Given information:

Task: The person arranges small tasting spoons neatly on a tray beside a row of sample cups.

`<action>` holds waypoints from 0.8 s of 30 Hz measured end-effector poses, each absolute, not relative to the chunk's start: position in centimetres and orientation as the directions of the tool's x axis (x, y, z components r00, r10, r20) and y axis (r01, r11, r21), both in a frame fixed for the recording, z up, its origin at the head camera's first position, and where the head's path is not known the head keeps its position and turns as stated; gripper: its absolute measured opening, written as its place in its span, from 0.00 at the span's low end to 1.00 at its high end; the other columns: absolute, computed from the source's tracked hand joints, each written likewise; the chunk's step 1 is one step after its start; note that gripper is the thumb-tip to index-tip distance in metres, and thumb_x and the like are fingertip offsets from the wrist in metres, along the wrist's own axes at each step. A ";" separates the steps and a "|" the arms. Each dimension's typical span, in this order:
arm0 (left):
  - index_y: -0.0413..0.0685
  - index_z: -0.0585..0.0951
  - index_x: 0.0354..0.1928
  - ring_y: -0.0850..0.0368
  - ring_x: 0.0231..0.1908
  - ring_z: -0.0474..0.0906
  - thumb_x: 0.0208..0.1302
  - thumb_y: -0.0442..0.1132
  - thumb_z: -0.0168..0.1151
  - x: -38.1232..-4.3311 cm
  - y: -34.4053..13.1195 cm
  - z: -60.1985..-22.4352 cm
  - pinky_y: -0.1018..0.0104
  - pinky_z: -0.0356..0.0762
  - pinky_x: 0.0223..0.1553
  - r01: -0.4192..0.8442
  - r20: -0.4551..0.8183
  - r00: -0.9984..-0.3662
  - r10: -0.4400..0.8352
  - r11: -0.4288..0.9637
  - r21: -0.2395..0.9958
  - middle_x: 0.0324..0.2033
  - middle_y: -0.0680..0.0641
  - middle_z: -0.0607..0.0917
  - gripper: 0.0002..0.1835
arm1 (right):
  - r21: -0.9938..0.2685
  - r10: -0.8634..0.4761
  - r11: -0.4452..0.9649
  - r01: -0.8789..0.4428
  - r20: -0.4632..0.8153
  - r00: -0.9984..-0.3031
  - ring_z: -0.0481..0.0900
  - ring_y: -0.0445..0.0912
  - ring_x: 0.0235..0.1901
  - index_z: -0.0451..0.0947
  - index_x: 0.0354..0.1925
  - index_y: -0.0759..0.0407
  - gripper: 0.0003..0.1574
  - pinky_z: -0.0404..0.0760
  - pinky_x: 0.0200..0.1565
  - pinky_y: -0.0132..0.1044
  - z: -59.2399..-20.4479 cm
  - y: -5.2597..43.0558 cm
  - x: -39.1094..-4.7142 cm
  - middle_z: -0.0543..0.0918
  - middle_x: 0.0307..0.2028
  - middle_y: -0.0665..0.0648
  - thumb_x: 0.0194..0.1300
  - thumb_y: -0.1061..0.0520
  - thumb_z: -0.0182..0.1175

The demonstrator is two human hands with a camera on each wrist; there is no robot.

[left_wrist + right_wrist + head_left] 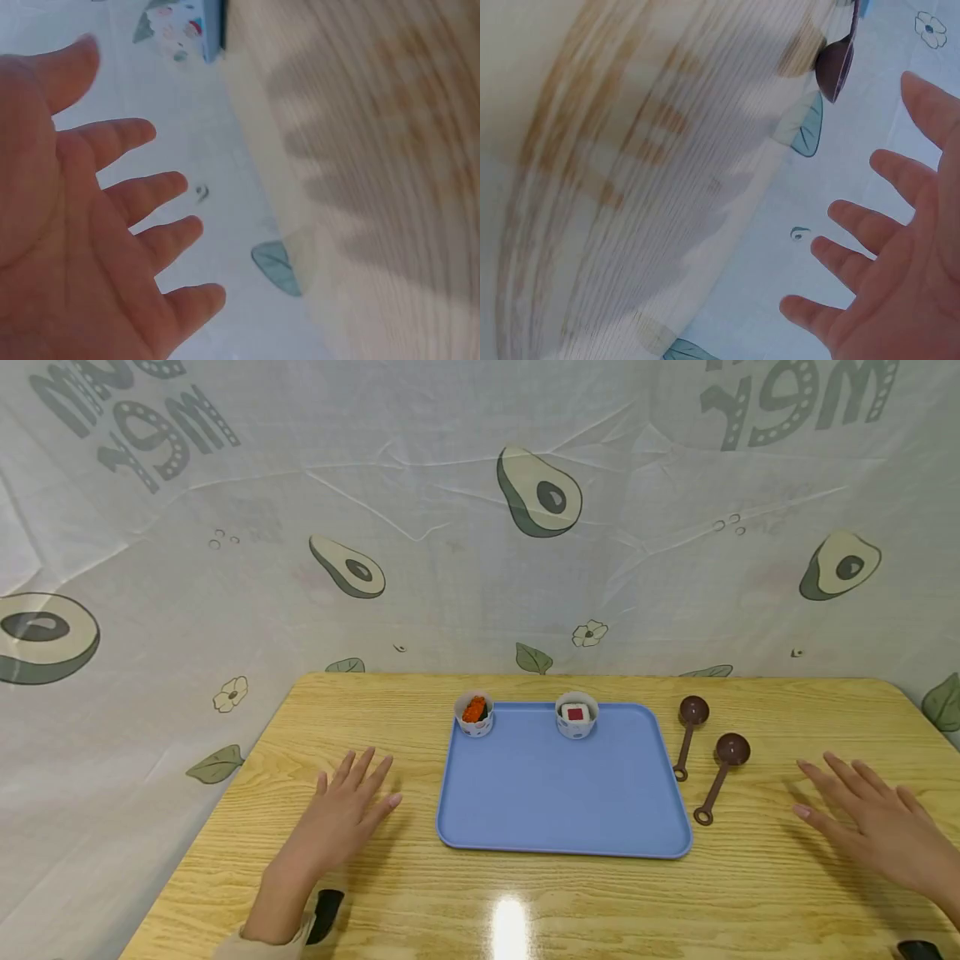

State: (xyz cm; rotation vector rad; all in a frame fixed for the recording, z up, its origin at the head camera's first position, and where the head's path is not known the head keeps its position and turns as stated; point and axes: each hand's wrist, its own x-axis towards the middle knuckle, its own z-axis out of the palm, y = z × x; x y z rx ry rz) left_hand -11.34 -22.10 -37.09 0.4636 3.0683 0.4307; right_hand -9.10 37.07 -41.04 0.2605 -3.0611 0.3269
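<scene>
My left hand point(341, 814) hovers over the table to the left of a blue tray point(562, 793), its fingers spread and holding nothing. To the right, my right hand point(873, 818) is also spread above the wood, with nothing in it. Two brown scoops point(731, 750) point(693, 712) lie between the tray and that hand, bowls toward the back. At the tray's back left corner stands a small patterned cup point(475, 725) with an orange-topped sushi piece point(475, 710). A second cup point(576, 728) at the back edge holds a white sushi piece with a red centre point(575, 713).
The wooden table point(360, 710) carries all of this. Behind it and at the sides hangs a pale cloth point(450, 577) printed with avocados and leaves. A black band point(326, 916) sits at the left wrist.
</scene>
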 end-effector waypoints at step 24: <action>0.36 0.80 0.34 0.57 0.24 0.75 0.57 0.33 0.62 -14.6 -17.9 -38.7 0.67 0.73 0.26 0.044 -0.114 -0.973 0.200 0.648 0.760 0.23 0.50 0.79 0.06 | -0.322 -0.230 0.909 -0.265 0.146 -0.962 0.71 0.71 0.40 0.70 0.51 0.75 0.27 0.73 0.29 0.57 -39.9 35.0 -9.3 0.73 0.45 0.78 0.61 0.55 0.60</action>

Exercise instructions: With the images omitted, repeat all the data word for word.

Answer box:
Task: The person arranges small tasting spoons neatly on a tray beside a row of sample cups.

`<action>` holds waypoints from 0.8 s of 30 Hz measured end-effector poses, each absolute, not relative to the chunk's start: position in centimetres and orientation as the directions of the tool's x axis (x, y, z components r00, r10, r20) and y axis (r01, r11, r21), both in a frame fixed for the recording, z up, its origin at the head camera's first position, and where the head's path is not known the head keeps its position and turns as stated; gripper: its absolute measured opening, written as its place in its span, from 0.00 at the span's low end to 1.00 at its high end; the other columns: absolute, computed from the source's tracked hand joints, each written likewise; the chunk's step 1 is one step after its start; note that gripper is the thumb-tip to index-tip distance in metres, and thumb_x and the like are fingertip offsets from the wrist in metres, along the wrist's own axes at each step. A ";" separates the steps and a "|" the arms. Each dimension's typical span, in this order:
arm0 (left):
  - index_y: -0.0413..0.0685
  - index_z: -0.0585..0.0951
  - index_x: 0.0354..0.1928
  - ring_y: -0.0850..0.0368
  - ring_x: 0.0231..0.1908
  - ring_z: -0.0474..0.0906
  - thumb_x: 0.0208..0.1302
  - thumb_y: -0.0442..0.1132
  - thumb_z: -0.0168..0.1151
  - x: -38.1232..-4.3311 cm
  - y: -34.4053..13.1195 cm
  - z: -60.1985..-22.4352 cm
  - pinky_y: -0.1018..0.0104
  - pinky_z: -0.0356..0.0762
  - pinky_x: 0.0223..0.1553
  - r01: -0.4192..0.8442
  - r20: -0.4551..0.8183
  - r00: -0.9984..-0.3662
  - r10: -0.4400..0.8352
  - r11: -0.4288..0.9637
  - r21: -0.2395..0.9958
  - middle_x: 0.0324..0.2033
  - middle_y: -0.0680..0.0641
  - middle_z: -0.0607..0.0917
  - gripper: 0.0002..0.1835
arm1 (right):
  - r21: -0.9938..0.2685
  - r10: -0.8634..0.4761
  - r11: -0.4452..0.9649
  - r01: -0.8789..0.4428
  - r20: -0.4632..0.8153
  - r00: -0.9984..-0.3031
  - ring_z: -0.0481..0.0900
  - ring_y: -0.0445..0.0912
  - ring_x: 0.0235..0.1901
  - index_z: -0.0451..0.0947
  - index_x: 0.0354..0.1925
  - index_y: -0.0759..0.0407
  - gripper: 0.0003..0.1574
  - pinky_z: -0.0404..0.0760
  - pinky_x: 0.0200..0.1565
  - pinky_y: -0.0132..0.1044
  - z: -59.2399..-20.4479 cm
  - y: -5.2597..43.0558 cm
  - x: -39.1094..-4.7142 cm
  - middle_z: -0.0543..0.0918
  - middle_x: 0.0307..0.2028
  - middle_y: -0.0665..0.0648
  - thumb_x: 0.0194..0.1300
  - thumb_y: -0.1061..0.0520
  - thumb_z: -0.0182..0.1175

The demonstrator is two human hands with a camera on each wrist; there is no robot.

[left_wrist + right_wrist + head_left] 

State: (xyz cm; rotation vector rad; all in a frame fixed for the recording, z up, its origin at the head camera's first position, and where the head's path is not known the head keeps its position and turns as stated; point and axes: each hand's wrist, its own x-axis towards the middle knuckle, its own z-axis out of the palm, y = z × x; x y z rx ry rz) left_hand -11.34 -22.10 -37.09 0.4636 3.0683 0.4307; right_hand -9.10 37.07 -41.04 0.2605 -3.0611 0.3269
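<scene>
My left hand point(341, 814) hovers over the table to the left of a blue tray point(562, 793), its fingers spread and holding nothing. To the right, my right hand point(873, 818) is also spread above the wood, with nothing in it. Two brown scoops point(731, 750) point(693, 712) lie between the tray and that hand, bowls toward the back. At the tray's back left corner stands a small patterned cup point(475, 725) with an orange-topped sushi piece point(475, 710). A second cup point(576, 728) at the back edge holds a white sushi piece with a red centre point(575, 713).
The wooden table point(360, 710) carries all of this. Behind it and at the sides hangs a pale cloth point(450, 577) printed with avocados and leaves. A black band point(326, 916) sits at the left wrist.
</scene>
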 end-effector waypoints at step 24: <action>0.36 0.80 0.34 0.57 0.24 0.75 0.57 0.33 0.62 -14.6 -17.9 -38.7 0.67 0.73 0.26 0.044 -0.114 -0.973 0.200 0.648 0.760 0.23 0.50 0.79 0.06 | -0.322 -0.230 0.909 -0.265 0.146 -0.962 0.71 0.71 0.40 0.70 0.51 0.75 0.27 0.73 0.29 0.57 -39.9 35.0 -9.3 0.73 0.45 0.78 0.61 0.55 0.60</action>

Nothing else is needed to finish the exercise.